Dans ce cadre, le Front de libération nationale (FLN) se distingue par ses récentes initiatives : trois maires — d’El Braya, Boufatis et Tafraoui — ont rejoint ses rangs, portant à cinq le nombre d’élus municipaux actuellement affiliés au parti, auxquels s’ajoutent d’anciens responsables et militants.
Le nouveau bureau de la wilaya concentre ses efforts sur la revitalisation de sections locales jusque-là peu actives, afin de renforcer l’attractivité politique et le dynamisme militant. Six sections, dont celles de Boutlelis et Bethioua, ont ainsi été consolidées avec des responsables reconnus pour leur crédibilité et leur popularité sur le terrain.

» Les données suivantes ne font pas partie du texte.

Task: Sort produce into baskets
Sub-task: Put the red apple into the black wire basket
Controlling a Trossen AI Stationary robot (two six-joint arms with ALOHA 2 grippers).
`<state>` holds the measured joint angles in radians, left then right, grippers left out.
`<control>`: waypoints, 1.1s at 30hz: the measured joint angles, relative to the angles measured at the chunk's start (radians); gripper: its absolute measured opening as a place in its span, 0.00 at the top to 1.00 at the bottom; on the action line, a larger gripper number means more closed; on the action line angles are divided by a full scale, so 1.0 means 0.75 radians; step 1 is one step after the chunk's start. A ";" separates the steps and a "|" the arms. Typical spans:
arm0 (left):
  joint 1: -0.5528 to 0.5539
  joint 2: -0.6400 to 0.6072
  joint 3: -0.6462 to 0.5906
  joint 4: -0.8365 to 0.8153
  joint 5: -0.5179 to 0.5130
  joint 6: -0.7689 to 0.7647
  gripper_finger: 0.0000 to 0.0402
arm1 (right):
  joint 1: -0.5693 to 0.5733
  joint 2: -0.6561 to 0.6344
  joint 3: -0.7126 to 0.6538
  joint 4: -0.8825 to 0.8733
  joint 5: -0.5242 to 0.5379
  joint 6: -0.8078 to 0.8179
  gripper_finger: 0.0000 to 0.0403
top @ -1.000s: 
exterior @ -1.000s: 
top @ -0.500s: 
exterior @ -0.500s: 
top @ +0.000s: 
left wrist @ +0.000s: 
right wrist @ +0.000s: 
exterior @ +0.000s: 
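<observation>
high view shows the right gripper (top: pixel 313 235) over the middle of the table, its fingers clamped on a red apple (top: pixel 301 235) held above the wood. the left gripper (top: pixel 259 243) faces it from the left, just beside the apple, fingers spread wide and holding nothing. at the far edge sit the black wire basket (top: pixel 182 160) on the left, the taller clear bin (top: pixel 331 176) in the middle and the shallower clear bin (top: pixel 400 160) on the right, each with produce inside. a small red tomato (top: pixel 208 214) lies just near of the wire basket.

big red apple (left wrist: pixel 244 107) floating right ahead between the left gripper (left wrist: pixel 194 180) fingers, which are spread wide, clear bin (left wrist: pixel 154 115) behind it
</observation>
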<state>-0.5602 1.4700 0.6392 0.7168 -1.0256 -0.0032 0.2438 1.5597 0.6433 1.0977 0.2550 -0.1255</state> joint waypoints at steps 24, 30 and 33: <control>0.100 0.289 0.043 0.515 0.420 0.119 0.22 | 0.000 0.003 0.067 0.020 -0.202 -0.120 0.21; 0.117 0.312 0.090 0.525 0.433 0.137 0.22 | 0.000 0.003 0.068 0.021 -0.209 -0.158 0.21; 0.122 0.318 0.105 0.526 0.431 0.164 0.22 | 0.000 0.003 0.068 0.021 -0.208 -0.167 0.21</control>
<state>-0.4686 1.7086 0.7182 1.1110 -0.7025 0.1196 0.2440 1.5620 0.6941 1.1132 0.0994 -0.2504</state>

Cette réorganisation intervient également dans un contexte de réformes législatives concernant l’activité partisane, notamment l’interdiction du « tourisme politique ». Cette mesure profite au FLN, qui voit revenir d’anciens militants partis par le passé à cause d’exclusions ou de non-candidatures lors des scrutins précédents.
Le paysage politique oranais a, par ailleurs, été marqué par le retour de figures expérimentées ayant participé à la restructuration interne du parti, renforçant son ancrage historique et sa visibilité locale.
Le FLN à Oran semble déterminé à se repositionner fermement sur la scène politique, après son recul lors des élections de 2021, où il avait perdu plusieurs communes majeures, comme Oran, Bir El Djir, Aïn Turk et Es-senia. Pour la première fois, le parti n’avait pas participé aux élections de l’Assemblée populaire de wilaya, privant le FLN d’une représentation significative à l’échelle locale.